Lines to restate from the data below: from the one containing "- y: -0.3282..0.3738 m" to the one containing "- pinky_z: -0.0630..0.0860", both included. Give them again exactly, and only them.

__Input for this task__.
==============================

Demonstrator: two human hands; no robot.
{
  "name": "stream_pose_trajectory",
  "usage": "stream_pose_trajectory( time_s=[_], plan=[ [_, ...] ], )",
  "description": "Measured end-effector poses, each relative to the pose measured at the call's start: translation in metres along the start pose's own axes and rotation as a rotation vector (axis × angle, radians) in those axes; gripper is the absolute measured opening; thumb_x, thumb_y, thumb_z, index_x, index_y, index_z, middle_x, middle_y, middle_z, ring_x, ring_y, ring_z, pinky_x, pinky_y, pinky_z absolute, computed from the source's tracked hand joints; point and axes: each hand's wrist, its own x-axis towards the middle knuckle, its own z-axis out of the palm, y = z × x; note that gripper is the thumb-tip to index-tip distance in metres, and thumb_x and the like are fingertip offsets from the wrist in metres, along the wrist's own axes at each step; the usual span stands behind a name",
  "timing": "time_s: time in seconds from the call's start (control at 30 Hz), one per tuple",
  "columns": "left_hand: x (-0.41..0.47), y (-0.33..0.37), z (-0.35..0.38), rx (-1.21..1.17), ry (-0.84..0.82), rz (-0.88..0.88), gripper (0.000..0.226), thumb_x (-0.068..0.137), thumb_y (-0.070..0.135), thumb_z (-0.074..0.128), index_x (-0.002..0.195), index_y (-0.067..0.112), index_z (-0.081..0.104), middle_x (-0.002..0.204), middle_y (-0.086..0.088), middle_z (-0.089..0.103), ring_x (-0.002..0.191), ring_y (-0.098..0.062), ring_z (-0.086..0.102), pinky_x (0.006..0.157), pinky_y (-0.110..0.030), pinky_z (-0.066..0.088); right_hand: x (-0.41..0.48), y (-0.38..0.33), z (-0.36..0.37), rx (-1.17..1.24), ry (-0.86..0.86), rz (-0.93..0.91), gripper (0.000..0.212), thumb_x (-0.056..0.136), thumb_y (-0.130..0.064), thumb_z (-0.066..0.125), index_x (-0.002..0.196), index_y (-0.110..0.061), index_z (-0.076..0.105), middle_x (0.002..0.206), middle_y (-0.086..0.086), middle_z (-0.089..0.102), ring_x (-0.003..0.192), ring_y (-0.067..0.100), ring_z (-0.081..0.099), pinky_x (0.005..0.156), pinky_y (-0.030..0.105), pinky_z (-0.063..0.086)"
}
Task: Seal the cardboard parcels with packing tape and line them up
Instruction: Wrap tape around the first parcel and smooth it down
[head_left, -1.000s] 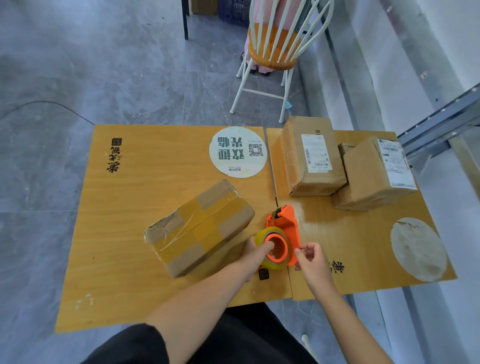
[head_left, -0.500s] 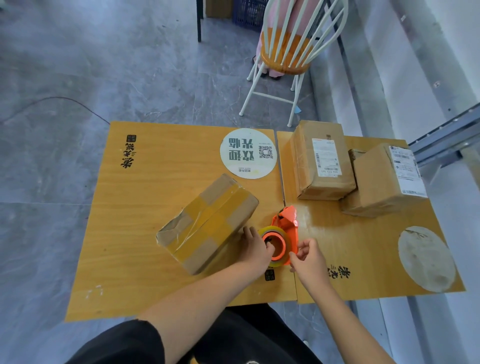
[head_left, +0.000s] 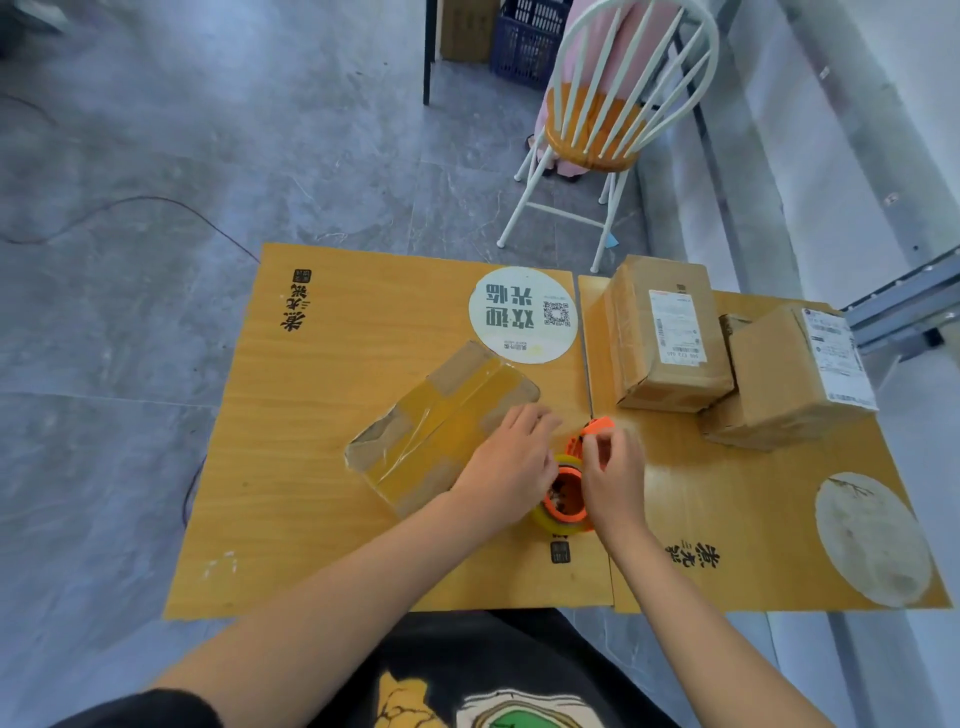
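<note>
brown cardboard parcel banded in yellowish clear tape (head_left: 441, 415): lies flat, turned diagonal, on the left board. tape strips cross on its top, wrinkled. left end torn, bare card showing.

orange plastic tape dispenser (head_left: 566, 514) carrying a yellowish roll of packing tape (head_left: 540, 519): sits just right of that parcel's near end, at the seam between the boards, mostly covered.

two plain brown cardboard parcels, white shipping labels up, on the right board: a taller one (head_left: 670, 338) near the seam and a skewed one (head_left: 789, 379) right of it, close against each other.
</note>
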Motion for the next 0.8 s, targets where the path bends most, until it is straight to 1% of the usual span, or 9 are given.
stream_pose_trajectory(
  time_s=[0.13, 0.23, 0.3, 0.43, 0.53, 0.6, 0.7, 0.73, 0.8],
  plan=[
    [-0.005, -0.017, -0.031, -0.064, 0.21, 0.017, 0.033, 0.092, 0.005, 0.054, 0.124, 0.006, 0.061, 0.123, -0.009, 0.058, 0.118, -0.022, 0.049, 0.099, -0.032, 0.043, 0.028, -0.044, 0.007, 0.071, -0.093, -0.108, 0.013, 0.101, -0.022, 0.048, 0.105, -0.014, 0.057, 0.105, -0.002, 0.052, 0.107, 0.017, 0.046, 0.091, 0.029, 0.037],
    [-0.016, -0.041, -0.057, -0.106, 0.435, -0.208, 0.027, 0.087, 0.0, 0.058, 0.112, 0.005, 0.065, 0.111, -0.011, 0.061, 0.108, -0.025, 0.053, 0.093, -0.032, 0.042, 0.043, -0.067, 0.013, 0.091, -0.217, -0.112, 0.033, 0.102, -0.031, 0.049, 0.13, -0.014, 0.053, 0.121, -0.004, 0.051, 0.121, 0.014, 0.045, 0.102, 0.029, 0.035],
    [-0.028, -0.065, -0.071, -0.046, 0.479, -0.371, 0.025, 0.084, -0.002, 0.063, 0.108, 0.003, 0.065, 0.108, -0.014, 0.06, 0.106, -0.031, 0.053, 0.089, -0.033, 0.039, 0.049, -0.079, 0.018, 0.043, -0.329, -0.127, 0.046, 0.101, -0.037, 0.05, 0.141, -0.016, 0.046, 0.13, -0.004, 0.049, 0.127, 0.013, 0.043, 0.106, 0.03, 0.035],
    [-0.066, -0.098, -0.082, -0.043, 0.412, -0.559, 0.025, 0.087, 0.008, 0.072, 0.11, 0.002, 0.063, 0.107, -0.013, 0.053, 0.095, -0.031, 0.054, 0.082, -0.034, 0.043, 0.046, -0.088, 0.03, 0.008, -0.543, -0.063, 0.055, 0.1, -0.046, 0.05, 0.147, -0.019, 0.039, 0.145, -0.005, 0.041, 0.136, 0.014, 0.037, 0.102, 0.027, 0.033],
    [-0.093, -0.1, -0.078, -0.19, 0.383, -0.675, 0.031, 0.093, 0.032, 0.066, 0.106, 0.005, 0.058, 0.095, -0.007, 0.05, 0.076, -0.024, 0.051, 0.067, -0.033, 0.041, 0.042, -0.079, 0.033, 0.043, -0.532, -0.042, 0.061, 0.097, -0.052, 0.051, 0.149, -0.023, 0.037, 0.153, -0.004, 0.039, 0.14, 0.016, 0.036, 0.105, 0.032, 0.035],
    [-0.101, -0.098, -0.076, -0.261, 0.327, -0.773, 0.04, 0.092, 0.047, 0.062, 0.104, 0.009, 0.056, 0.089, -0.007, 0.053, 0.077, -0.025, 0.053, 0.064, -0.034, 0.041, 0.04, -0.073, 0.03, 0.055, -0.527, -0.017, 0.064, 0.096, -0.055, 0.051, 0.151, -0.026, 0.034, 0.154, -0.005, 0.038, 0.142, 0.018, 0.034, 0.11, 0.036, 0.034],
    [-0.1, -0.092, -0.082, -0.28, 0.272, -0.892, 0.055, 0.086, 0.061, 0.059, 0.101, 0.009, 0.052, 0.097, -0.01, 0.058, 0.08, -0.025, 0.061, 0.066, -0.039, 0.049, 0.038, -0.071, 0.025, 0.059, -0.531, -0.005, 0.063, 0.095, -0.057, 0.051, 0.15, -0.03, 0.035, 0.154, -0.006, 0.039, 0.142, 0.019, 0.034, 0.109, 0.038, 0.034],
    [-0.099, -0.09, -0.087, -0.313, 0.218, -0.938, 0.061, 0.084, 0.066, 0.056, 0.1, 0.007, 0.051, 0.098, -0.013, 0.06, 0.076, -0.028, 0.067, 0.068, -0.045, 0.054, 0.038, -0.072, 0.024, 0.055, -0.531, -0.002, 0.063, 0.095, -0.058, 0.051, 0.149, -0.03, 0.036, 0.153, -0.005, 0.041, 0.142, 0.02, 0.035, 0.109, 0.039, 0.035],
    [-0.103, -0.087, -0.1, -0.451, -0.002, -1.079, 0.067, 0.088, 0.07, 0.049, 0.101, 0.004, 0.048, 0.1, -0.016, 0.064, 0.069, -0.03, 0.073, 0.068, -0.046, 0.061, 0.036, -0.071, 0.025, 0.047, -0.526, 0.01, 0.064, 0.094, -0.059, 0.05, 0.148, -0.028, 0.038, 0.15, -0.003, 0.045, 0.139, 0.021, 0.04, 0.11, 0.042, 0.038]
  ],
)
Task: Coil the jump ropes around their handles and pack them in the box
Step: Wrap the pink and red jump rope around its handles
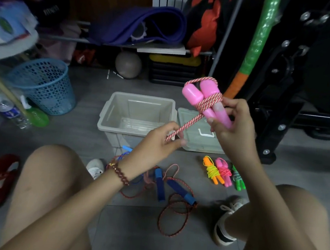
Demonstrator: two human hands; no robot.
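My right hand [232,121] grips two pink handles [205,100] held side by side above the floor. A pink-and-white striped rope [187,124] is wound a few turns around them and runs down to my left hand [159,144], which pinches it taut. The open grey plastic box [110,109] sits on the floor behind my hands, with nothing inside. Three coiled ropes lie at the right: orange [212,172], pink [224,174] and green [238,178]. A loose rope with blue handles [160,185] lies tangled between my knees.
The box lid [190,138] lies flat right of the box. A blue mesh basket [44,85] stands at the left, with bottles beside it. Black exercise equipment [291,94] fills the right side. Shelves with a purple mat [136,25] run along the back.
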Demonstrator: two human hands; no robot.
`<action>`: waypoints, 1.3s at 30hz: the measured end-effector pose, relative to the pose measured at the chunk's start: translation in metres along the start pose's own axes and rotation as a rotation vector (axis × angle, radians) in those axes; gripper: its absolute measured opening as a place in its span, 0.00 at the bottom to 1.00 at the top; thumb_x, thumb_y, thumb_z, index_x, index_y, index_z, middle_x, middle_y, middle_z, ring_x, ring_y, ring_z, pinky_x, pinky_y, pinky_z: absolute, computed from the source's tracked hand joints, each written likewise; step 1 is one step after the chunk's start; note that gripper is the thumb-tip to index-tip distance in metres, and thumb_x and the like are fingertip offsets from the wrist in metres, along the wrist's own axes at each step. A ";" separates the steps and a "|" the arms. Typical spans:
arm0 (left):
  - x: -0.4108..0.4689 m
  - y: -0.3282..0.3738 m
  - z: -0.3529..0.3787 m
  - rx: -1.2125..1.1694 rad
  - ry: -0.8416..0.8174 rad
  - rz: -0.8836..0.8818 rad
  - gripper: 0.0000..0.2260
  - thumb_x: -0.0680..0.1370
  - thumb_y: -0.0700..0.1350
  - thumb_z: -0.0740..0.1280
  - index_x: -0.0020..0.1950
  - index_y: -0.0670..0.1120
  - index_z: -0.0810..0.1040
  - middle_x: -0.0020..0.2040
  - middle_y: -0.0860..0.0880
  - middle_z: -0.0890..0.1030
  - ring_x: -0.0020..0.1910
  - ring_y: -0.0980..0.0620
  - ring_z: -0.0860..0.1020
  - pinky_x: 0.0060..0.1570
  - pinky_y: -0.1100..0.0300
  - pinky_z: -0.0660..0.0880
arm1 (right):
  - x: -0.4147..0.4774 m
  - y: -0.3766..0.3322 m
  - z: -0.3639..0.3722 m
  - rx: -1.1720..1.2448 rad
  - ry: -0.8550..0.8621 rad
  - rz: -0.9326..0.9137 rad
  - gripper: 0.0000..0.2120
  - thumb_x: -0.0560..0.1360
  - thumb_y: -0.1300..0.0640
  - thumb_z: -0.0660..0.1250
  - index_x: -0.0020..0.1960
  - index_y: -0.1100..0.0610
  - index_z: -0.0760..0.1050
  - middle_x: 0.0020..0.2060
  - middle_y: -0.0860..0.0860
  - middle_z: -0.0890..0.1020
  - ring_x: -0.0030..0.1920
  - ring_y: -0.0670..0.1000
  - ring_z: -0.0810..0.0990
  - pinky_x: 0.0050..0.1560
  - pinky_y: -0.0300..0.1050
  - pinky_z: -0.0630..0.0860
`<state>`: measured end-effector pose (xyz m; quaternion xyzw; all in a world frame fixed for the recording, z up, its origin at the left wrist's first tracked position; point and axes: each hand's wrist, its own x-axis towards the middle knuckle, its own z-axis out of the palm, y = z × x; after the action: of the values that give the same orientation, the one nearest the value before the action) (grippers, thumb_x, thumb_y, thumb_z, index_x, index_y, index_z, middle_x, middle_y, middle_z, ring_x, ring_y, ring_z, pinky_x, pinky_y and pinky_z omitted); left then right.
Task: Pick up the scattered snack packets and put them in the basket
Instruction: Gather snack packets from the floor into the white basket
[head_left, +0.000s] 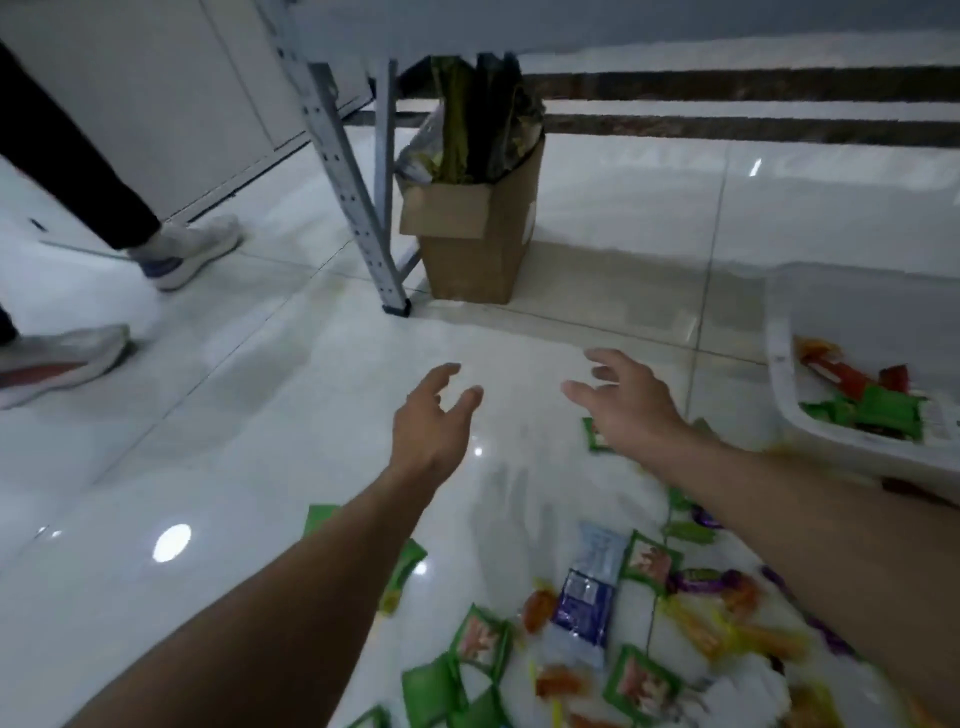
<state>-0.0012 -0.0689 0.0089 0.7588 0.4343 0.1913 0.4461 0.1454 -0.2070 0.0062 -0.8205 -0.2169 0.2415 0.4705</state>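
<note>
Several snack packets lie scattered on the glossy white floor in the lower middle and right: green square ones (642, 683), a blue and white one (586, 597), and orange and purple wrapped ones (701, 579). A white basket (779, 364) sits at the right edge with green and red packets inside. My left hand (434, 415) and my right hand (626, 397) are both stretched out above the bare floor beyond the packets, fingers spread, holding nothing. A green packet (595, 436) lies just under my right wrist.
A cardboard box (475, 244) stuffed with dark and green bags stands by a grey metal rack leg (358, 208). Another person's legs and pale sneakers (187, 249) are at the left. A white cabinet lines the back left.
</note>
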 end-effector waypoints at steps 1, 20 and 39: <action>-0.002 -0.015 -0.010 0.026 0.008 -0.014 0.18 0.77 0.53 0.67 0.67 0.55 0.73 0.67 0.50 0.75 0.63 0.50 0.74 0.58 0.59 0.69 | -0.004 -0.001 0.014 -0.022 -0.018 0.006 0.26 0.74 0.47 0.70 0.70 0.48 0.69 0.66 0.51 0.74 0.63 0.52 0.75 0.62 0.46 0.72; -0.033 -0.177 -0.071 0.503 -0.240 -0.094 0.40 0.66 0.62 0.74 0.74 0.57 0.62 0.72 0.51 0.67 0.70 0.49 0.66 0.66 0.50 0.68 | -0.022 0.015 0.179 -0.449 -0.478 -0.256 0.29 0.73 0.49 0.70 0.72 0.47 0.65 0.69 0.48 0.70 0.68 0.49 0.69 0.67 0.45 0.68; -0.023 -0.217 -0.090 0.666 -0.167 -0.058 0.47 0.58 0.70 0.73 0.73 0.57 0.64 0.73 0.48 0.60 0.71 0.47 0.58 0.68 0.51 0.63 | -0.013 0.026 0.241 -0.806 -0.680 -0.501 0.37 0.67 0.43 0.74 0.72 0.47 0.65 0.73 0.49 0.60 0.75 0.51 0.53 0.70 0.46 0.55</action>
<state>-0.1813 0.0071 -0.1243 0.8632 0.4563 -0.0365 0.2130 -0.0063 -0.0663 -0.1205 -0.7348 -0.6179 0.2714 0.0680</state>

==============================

__Result of the task__.
  - y: -0.3282..0.3738 m
  - z: -0.3529..0.3787 m
  - rx: -1.2125..1.1694 rad
  - ry: -0.8416..0.8174 rad
  - rz: -0.8836..0.8818 rad
  - gripper: 0.0000..0.2260
  - thumb_x: -0.0680..0.1370
  - thumb_y: -0.0700..0.1350
  - thumb_z: -0.0740..0.1280
  - index_x: -0.0020..0.1950
  - index_y: -0.0670..0.1120
  - index_z: -0.0810..0.1040
  - middle_x: -0.0020..0.2040
  - middle_y: -0.0860..0.0880
  - middle_z: -0.0890..0.1030
  - ring_x: -0.0020..0.1910
  - ring_y: -0.0980..0.0620
  - ring_z: -0.0860..0.1020
  - pinky_x: 0.0060..0.1570
  - pinky_y: -0.1100..0.0300
  - pinky_z: -0.0660..0.0880
arm1 (right):
  - x: -0.4147..0.4774 m
  - y: -0.3766..0.3322 m
  - z: -0.3639..0.3722 m
  - rx: -1.1720..1.2448 rad
  - ry: -0.8550..0.8621 rad
  - rz: -0.9326..0.9137 rad
  - gripper: 0.0000..0.2120
  - thumb_x: -0.0560..0.1360
  - thumb_y: -0.1300..0.0640
  - thumb_z: -0.0660..0.1250
  - index_x: -0.0020..0.1960
  - index_y: -0.1100..0.0610
  - index_z: -0.0760..0.1050
  - middle_x: 0.0020..0.2060
  - middle_y: -0.0860..0.0860
  - middle_z: -0.0890..0.1020
  - ring_x: -0.0030..0.1920
  - ring_y: -0.0670..0.1000
  - ring_z: -0.0810..0.0990
  - pinky_x: 0.0050..0.1560
  - pinky_y: -0.0300..0.1050
  - pinky_z: -0.0630..0.0860

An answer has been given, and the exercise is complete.